◆ **EXERCISE INSTRUCTIONS**: Extract each line of the records below that contains the word "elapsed".

Extracted records
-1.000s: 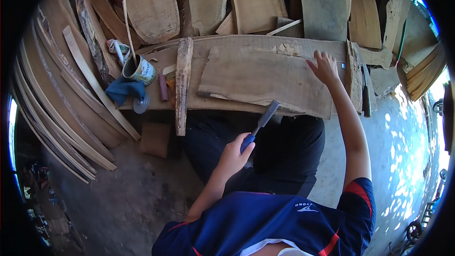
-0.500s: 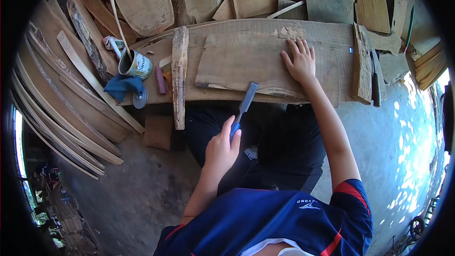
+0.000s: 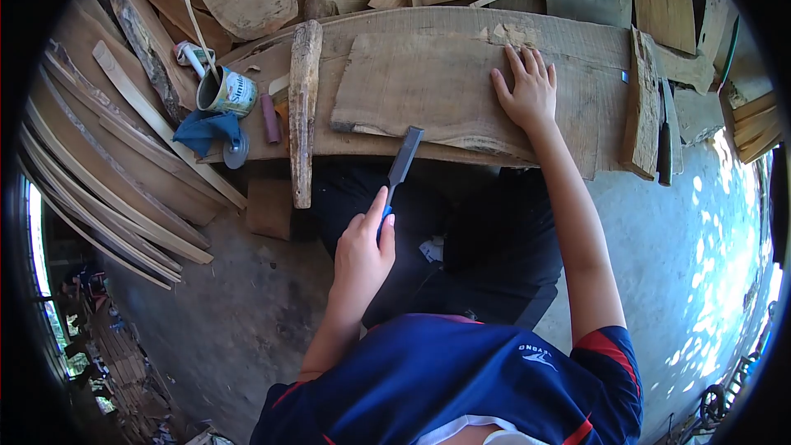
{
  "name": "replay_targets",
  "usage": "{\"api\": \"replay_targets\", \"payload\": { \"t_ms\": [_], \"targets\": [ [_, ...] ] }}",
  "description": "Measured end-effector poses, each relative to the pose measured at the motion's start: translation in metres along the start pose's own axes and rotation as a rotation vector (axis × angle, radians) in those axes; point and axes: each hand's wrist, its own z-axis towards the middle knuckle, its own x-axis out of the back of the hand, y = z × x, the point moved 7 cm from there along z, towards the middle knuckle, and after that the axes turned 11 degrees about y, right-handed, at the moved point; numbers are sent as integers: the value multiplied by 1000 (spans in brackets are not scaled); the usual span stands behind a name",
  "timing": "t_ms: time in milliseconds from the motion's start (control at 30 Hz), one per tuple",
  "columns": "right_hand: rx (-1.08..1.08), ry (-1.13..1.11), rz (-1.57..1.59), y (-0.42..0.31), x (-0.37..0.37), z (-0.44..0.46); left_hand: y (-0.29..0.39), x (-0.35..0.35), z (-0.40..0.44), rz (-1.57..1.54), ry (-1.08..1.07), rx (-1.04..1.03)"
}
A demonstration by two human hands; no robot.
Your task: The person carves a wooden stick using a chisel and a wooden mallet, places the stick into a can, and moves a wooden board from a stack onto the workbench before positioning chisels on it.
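My left hand (image 3: 362, 245) is wrapped round the blue handle of a chisel (image 3: 404, 158), index finger stretched along it. The flat metal blade points up and away, its tip at the near edge of a wide plank (image 3: 420, 86). On the right part of that plank lies my right hand (image 3: 528, 92), fingers spread and holding nothing. Beneath the plank is a longer curved board (image 3: 461, 18). A rough wooden bar (image 3: 305, 107) crosses this board on the left, and another rough block (image 3: 642, 107) crosses it on the right.
Left of the bar are a tin can (image 3: 228, 92) with a stick in it, a blue cloth (image 3: 206, 130), a clear disc (image 3: 236, 151) and a reddish cylinder (image 3: 270, 119). A long blade with a dark handle (image 3: 664, 148) is at the right. Curved wood strips (image 3: 124, 173) lie far left.
My right hand has moved left and come down flat on the plank. My left hand has shifted left with the chisel, whose tip is now at the plank's edge. The view has shifted.
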Motion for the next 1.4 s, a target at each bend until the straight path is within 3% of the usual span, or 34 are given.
{"api": "replay_targets", "payload": {
  "t_ms": [233, 600, 800, 967, 1033, 1100, 1133, 1200, 1233, 1400],
  "targets": [
    [13, 30, 67, 0, 5, 2, 11, -23, 39, 97, -41, -5],
    [-11, -5, 83, 0, 5, 4, 22, -75, 142, 4, 28, -68],
    [-64, -20, 16, 1, 4, 4, 17, -59, 96, 71, 20, -101],
    [-51, -30, 16, 0, 2, 3, 5, -35, 30, 154, -128, -28],
    [-48, -33, 19, 1, 1, 3, 0, -29, 12, 87, -215, 107],
    [-50, -37, 16, 1, 1, 3, 6, -16, 5, -172, -41, 38],
    [-50, -43, -4, 1, 1, 4, 8, -14, 2, -283, -42, 43],
    [-53, -49, -26, 2, 0, 3, 23, -4, 5, -359, 78, -166],
    [-53, -44, -22, 2, 1, 3, 24, -5, 5, -451, 75, -144],
    [-64, -22, 7, 2, 1, 3, 27, -18, 17, -523, 231, -276]
  ]
}}
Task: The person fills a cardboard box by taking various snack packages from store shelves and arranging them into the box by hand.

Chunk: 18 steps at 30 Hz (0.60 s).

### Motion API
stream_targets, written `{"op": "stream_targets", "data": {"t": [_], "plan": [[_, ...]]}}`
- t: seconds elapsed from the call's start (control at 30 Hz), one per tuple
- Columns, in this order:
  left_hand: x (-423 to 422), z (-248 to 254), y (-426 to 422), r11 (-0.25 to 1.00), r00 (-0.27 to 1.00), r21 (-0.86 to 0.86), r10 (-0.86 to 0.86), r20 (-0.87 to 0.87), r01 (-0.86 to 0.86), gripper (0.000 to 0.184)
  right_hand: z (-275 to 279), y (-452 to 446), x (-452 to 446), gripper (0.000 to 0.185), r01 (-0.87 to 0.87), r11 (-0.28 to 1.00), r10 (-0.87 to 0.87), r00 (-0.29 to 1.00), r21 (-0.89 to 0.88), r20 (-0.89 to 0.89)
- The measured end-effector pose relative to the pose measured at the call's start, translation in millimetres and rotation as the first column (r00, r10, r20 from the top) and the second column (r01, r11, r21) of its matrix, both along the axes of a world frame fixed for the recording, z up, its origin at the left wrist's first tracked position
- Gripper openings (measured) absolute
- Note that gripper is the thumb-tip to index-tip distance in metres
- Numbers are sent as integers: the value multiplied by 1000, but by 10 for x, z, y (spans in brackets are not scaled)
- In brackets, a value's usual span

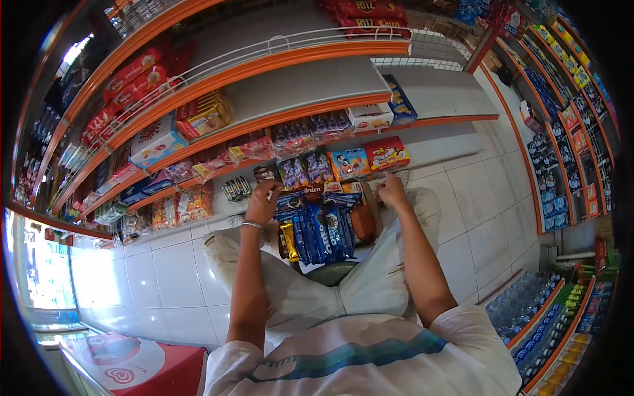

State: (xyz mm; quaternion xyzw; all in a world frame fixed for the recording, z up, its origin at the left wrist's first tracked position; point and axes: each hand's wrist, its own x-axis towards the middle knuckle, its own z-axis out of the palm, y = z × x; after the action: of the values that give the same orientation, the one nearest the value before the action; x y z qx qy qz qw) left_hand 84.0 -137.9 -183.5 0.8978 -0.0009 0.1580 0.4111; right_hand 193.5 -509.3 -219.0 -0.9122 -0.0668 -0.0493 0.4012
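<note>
Between my knees stands an open carton of blue Oreo packs (320, 231), with a yellow pack (288, 241) at its left and a brown pack (362, 223) at its right. My left hand (262, 200), with a band on the wrist, is over the carton's upper left corner, fingers curled; what they hold, if anything, is hidden. Near the upper right side is my right hand (393, 191), its fingers bent together close to the carton's edge; I cannot make out anything in them. Just beyond are purple packs (307, 170), a blue box (349, 163) and a red-and-yellow box (387, 154).
Orange-edged shelves (277, 119) of snacks rise in front, overhanging the low goods. More stocked racks (561, 152) stand at the right, with bottles (522, 307) at lower right. A red-and-white freezer (139, 369) is at lower left. White tiles (165, 270) cover the floor.
</note>
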Motion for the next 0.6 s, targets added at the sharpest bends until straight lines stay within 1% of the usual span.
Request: {"op": "stream_targets", "data": {"t": [0.03,0.07,0.1,0.13,0.17,0.2,0.23,0.27,0.3,0.33,0.37,0.4,0.43,0.47,0.5,0.53,0.57,0.6], "plan": [[-40,152,39,994,998,94,-59,-12,60,15,150,8,49,28,-95,992,69,960,-83,-271],[-91,300,53,994,998,91,-62,-25,64,15,246,40,108,29,-209,969,109,844,-134,-526],[-130,442,65,974,991,225,-7,-131,36,19,278,133,191,28,-282,941,107,773,-188,-625],[-147,489,102,934,973,358,63,-222,21,23,97,173,278,28,-286,939,107,770,-190,-629],[-147,296,188,942,967,334,106,-229,-24,31,-172,252,375,32,-356,885,125,803,-301,-582],[-135,129,254,943,966,331,108,-235,-25,31,-492,306,459,40,-412,814,149,829,-409,-539],[-138,-40,299,945,945,315,177,-275,-86,34,-819,315,468,40,-416,811,145,824,-411,-548],[-158,-163,335,942,915,300,245,-319,-148,38,-1151,296,421,42,-393,801,145,859,-452,-491],[-154,-190,396,907,889,419,229,-397,-46,45,-1359,280,378,48,-369,789,151,892,-491,-427],[-117,-278,429,909,882,413,233,-409,-49,45,-1471,243,283,48,-381,782,156,885,-493,-438],[-60,-361,462,953,914,300,158,-373,-42,45,-1579,193,148,66,-398,870,268,878,-292,-398],[-21,-422,499,982,941,186,86,-327,-25,45,-1662,169,-4,88,-407,910,363,870,-72,-334],[8,-454,495,979,957,204,56,-283,3,48,-1672,174,-137,88,-411,909,365,866,-70,-343],[27,-480,496,980,957,201,66,-281,-8,48,-1646,201,-161,87,-438,896,440,844,78,-306],[46,-528,474,987,944,158,53,-325,-1,48,-1523,213,-165,86,-462,859,508,824,220,-251],[76,-577,476,993,931,115,42,-362,0,49,-1353,238,-135,84,-487,798,570,801,354,-184],[98,-653,514,999,928,33,-17,-371,32,50,-1182,262,-104,83,-511,716,624,774,477,-109],[103,-592,505,1000,906,-15,-24,-423,19,51,-961,302,-100,82,-527,614,667,744,588,-30]]}}
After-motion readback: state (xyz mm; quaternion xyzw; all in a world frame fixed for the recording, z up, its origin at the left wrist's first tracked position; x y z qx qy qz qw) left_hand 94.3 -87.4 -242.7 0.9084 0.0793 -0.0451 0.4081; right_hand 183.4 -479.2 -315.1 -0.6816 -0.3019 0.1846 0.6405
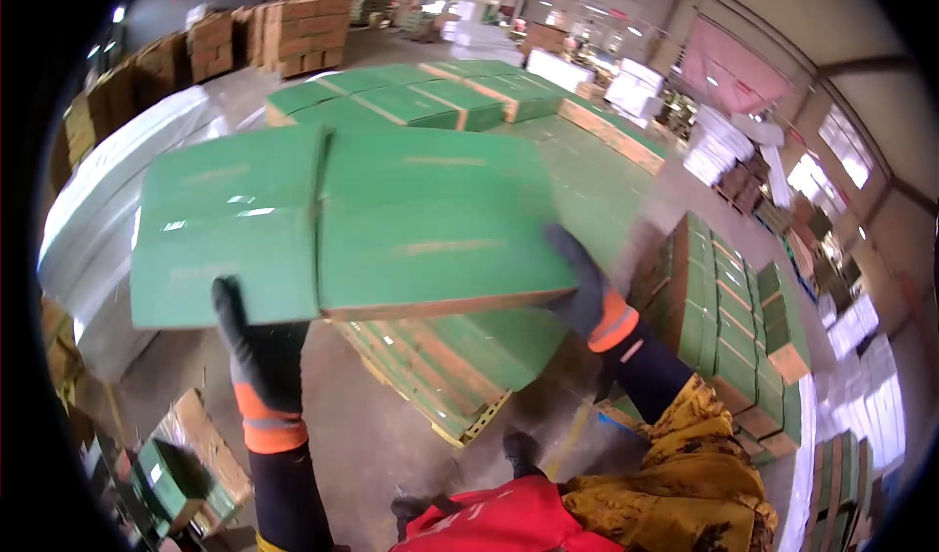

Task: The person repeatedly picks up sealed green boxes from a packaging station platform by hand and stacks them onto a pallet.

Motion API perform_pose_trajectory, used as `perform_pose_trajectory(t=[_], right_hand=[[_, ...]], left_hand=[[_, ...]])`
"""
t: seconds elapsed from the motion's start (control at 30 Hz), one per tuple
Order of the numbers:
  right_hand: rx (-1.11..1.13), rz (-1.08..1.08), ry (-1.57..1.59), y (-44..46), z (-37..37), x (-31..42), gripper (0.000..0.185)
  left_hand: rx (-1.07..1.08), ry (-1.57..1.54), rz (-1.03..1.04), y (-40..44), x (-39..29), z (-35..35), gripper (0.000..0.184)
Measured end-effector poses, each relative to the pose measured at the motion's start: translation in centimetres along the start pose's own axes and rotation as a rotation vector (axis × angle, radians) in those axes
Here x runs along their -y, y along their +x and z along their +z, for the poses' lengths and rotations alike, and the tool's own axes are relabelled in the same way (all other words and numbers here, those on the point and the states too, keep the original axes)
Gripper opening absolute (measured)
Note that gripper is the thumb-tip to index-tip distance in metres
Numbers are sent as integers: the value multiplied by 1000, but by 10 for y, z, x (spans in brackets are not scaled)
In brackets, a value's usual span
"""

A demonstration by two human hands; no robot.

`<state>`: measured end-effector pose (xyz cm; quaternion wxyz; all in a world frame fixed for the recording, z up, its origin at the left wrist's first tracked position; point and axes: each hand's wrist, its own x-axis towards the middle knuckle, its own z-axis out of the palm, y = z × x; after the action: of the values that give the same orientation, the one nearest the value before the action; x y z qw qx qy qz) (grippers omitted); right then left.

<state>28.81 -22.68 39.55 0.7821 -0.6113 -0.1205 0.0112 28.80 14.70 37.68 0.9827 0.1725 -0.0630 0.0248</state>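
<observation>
Two flat green cardboard boxes, a left box [230,224] and a right box [440,220], are held up side by side, with a narrow seam between them. My left hand [264,352], in a dark glove with an orange cuff, grips the left box at its near edge, thumb on top and fingers partly hidden underneath. On the right box's right end is my right hand [584,283], gloved alike, its fingers partly blurred. Below the boxes, a pallet stack of green boxes [460,356] is partly covered by them.
Beyond the held boxes, green boxes [411,97] lie in rows on a broad green layer [597,176]. More green boxes [719,327] are stacked to my right. White wrapped material [127,200] stands at left, and brown cartons [303,34] at the back.
</observation>
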Motion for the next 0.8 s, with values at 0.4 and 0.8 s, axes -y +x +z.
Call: perform_pose_trajectory(t=[0.4, 0.8], right_hand=[[-511, -173, 468, -79, -377, 74, 42], [-789, -353, -648, 89, -715, 61, 49]], left_hand=[[164, 468, -603, 157, 443, 180, 66], [175, 632, -628, 461, 821, 223, 81]])
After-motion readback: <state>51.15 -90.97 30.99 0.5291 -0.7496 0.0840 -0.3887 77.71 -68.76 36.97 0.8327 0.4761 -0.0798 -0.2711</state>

◆ **RESPONSE TO THE TASK**:
- t: seconds elapsed from the call's start (control at 30 Hz), one per tuple
t: seconds elapsed from the motion's start (control at 30 Hz), one per tuple

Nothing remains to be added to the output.